Duplicated rows when using fetchmany_arrow method #286

morleytj · 2023-11-21T00:55:21Z

Hello, I've been using this package to automate some SQL pulldowns of a fairly large dataset, but have realized after running it that the fetchmany_arrow() method is potentially overlapping its returned results. I have included details as to the code I am running and the results below.

MWE

from databricks import sql
import os
from datetime import date
import sys
import pyarrow as pa
from pyarrow import csv

def stream_cursor_to_file_pyarrow(cursor,sql,filepath,size):
    cursor.execute(sql)
    #initial batch to get schema for writer
    res = cursor.fetchmany_arrow(size)
    with csv.CSVWriter(filepath, res.schema) as writer:
        writer.write_table(res)
        while True:
            res = cursor.fetchmany_arrow(size)
            if res.num_rows<1:
                break
            else:
                writer.write_table(res)

if __name__=="__main__":
    output_path = sys.argv[1]

    with sql.connect(server_hostname = os.getenv("DATABRICKS_SERVER_HOSTNAME"),
            http_path=os.getenv("DATABRICKS_HTTP_PATH"),
            access_token=os.getenv("DATABRICKS_TOKEN")) as connection:
        with connection.cursor() as cursor:
            print('connection established')
            q1_sql = "select * from table_name;"
            stream_cursor_to_file_pyarrow(cursor, q1_sql, output_path+'_counts_'+str(date.today())+'.csv',10000)

Example data format

The data is in a long format in the table, and looks like this

ID	feature_name	feature_occurence	earliest_date_of_occurrence
A1	F9	23	2010-04-04
A1	F10	12	2009-11-20
B3	CC1	2	2000-01-02
C4	F9	34	2002-04-02

Error

The resulting file written to disk has duplicated rows in it (including the header), similar to the following example:

ID	feature_name	feature_occurence	earliest_date_of_occurrence
ID	feature_name	feature_occurence	earliest_date_of_occurrence
A1	F9	23	2010-04-04
A1	F10	12	2009-11-20
B3	CC1	2	2000-01-02
C4	F9	34	2002-04-02
...	...	...	...
B3	CC1	2	2000-01-02
X8	CC9	3	2000-10-02
A1	F10	12	2009-11-20

Interestingly the first duplicated row is directly at the 10000th index (same size I used for fetchmany_arrow). The first duplicated value is not the same as the first value in the first batch, meaning it is not a complete repasting of it, the duplicated row's first occurrence is at index=9216. I am wondering if this indicates some level of overlap in the fetch commands. This is also supported by the fact that all the following rows for a set number of rows are duplicated.

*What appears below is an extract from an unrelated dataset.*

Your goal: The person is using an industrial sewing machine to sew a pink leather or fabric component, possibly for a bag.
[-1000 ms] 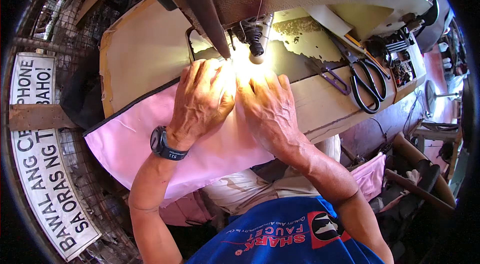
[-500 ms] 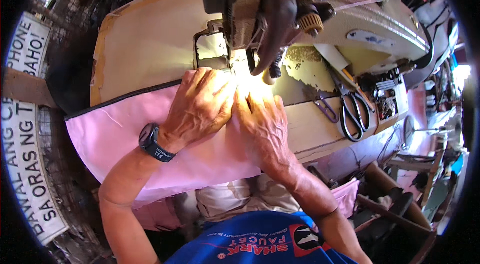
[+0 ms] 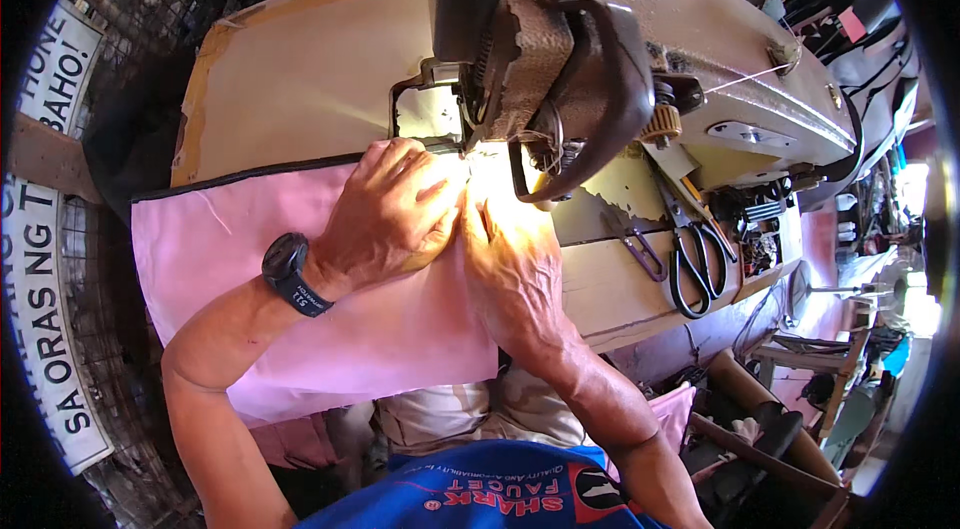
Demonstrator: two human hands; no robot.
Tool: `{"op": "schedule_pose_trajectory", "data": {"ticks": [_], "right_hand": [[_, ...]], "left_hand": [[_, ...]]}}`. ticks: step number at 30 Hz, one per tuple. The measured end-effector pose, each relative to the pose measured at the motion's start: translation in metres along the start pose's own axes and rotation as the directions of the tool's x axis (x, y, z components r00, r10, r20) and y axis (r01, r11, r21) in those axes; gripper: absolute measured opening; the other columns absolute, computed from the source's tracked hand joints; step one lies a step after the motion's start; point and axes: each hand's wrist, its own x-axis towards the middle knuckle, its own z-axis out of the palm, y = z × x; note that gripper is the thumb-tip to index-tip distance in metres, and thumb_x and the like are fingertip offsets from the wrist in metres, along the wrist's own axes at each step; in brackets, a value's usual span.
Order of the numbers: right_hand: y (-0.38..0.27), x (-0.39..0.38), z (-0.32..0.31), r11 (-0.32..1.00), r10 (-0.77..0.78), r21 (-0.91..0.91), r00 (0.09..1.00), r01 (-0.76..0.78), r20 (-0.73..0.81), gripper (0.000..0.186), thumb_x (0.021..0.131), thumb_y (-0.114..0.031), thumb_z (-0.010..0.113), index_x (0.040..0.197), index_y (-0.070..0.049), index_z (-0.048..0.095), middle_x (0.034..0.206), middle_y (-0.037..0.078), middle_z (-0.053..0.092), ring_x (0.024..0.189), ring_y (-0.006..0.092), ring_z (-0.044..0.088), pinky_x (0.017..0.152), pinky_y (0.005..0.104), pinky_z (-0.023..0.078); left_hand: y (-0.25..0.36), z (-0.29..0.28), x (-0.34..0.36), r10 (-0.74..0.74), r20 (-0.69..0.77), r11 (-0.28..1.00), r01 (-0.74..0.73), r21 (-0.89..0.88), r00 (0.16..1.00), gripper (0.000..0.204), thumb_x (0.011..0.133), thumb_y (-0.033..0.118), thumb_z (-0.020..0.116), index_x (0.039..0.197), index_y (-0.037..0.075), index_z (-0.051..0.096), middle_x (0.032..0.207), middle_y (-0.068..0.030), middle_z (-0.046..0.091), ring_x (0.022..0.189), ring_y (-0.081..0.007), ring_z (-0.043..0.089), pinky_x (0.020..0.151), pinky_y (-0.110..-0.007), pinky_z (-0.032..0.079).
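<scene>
Pink fabric (image 3: 250, 269) with a dark band along its far edge lies over the sewing machine's bed, its near part hanging towards my lap. My left hand (image 3: 390, 214) is closed at the dark band, fingers curled and pressed together on the cloth. Beside it my right hand (image 3: 515, 259) grips the fabric close to the needle area, its thumb side nearly touching the left hand. Bright lamp light washes out the right fingertips, and the cloth under them is hidden. Just beyond both hands stands the head of the brown sewing machine (image 3: 530, 49).
Right of the machine lie large black-handled scissors (image 3: 700, 274) and small purple-handled snips (image 3: 645, 254). Farther right is a tray (image 3: 765, 279) of small parts. A wire mesh with white signs (image 3: 60, 329) borders the left side. A pale board (image 3: 310, 69) extends behind the fabric.
My view has shifted, so the machine head and scissors appear in different places. The fabric's lower right corner sits slightly farther left; both hands remain on the cloth near the needle.
</scene>
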Motion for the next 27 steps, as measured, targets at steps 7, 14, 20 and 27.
{"op": "schedule_pose_trajectory", "data": {"ticks": [7, 14, 20, 27], "right_hand": [[-0.001, -0.002, 0.004, 0.993, 0.11, 0.027, 0.994, -0.111, 0.012, 0.032, 0.083, -0.004, 0.061, 0.114, 0.003, 0.062, 0.095, 0.018, 0.063, 0.088, 0.0351, 0.063, 0.074, 0.044, 0.05], [-0.01, -0.041, -0.028, 0.956, 0.216, 0.201, 0.976, -0.216, 0.022, 0.035, 0.085, -0.009, 0.065, 0.118, 0.002, 0.06, 0.093, 0.018, 0.061, 0.083, 0.036, 0.055, 0.08, 0.0461, 0.046], [-0.012, -0.066, -0.032, 0.878, 0.324, 0.359, 0.945, -0.316, 0.04, 0.025, 0.086, -0.01, 0.065, 0.108, 0.001, 0.065, 0.086, 0.016, 0.063, 0.086, 0.0338, 0.058, 0.082, 0.0436, 0.047], [-0.003, -0.035, -0.012, 0.705, 0.369, 0.625, 0.926, -0.336, 0.08, 0.024, 0.087, -0.018, 0.066, 0.099, -0.001, 0.053, 0.088, 0.021, 0.063, 0.09, 0.0425, 0.059, 0.083, 0.0505, 0.046]], "left_hand": [[-0.01, 0.004, 0.003, 0.033, 0.0, 0.999, -0.033, -0.004, 0.999, 0.028, 0.074, 0.012, 0.069, 0.101, 0.004, 0.068, 0.102, -0.0095, 0.064, 0.096, -0.0282, 0.059, 0.084, -0.042, 0.047], [0.025, -0.021, -0.014, -0.062, 0.156, 0.995, 0.049, 0.087, 0.986, 0.034, 0.08, 0.022, 0.07, 0.107, 0.001, 0.066, 0.114, -0.018, 0.059, 0.109, -0.0346, 0.056, 0.094, -0.049, 0.045], [0.155, -0.044, -0.102, -0.137, 0.447, 0.971, 0.21, -0.117, 0.884, 0.072, 0.076, 0.028, 0.081, 0.139, 0.005, 0.054, 0.147, -0.0226, 0.042, 0.136, -0.0448, 0.039, 0.111, -0.064, 0.029], [0.165, 0.032, -0.183, -0.193, 0.13, 0.892, 0.119, 0.436, 0.973, 0.061, 0.092, 0.022, 0.059, 0.15, 0.026, 0.043, 0.157, -0.0083, 0.038, 0.142, -0.0372, 0.038, 0.111, -0.062, 0.031]]}}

The total number of duplicates is 3849407, representing ~0.05% of the total number of records.

Initial investigation of potential error sources:

I have checked to make sure the duplicates are not on the end of the SQL database, by running the following query:

select * from tablename group by ID, feature_name, feature_occurence, earliest_date_of_occurrence having count(*)>1

However, this returns an empty set, indicating that the duplicates are being generated during retrieval or writing. The possibilities I am seeing as to the source of the error are either step of writing or the step of retrieval, but given the appearance of duplicated rows at the start of each batch I believe the error to be originated somewhere in the fetchmany_arrow() call.

Hopefully the error is not in my code somewhere, haha, and hopefully this is helpful in tracking down the potential issue.

Best,
Theodore

susodapop · 2023-11-21T18:29:36Z

Thanks for the fullsome write-up. I'm writing here to acknowledge that we've seen this and are working up a reproduction. Can you please share your version of Python, pyarrow, and databricks-sql-connector?

morleytj · 2023-11-21T18:53:39Z

Ah, I forgot to include those:

python: version 3.10.9
pyarrow: version 14.0.1
databricks-sql-connector: version 3.0.0

Thanks for the quick reply! Let me know if there's any other information I can provide.

Adomatic · 2024-01-22T18:35:54Z

@susodapop Totally off-topic but you should probably look up 'fulsome' before you accidentally insult someone with it, like I did once in front of over 200 people. (-:

susodapop · 2024-01-22T18:40:11Z

Fair point, @Adomatic ;) Let's just say I'm trying to accelerate the revival of its positive connotations as discussed here:

The senses shown above are the chief living senses of fulsome. Sense 2, which was a generalized term of disparagement in the late 17th century, is the least common of these. Fulsome became a point of dispute when sense 1, thought to be obsolete in the 19th century, began to be revived in the 20th. The dispute was exacerbated by the fact that the large dictionaries of the first half of the century missed the beginnings of the revival. Sense 1 has not only been revived but has spread in its application and continues to do so. The chief danger for the user of fulsome is ambiguity. Unless the context is made very clear, the reader or hearer cannot be sure whether such an expression as "fulsome praise" is meant in sense 1b or in sense 4.

andrefurlan-db · 2024-02-20T18:52:58Z

Hi @morleytj , is this issue still occurring? I have not been able to reproduce it.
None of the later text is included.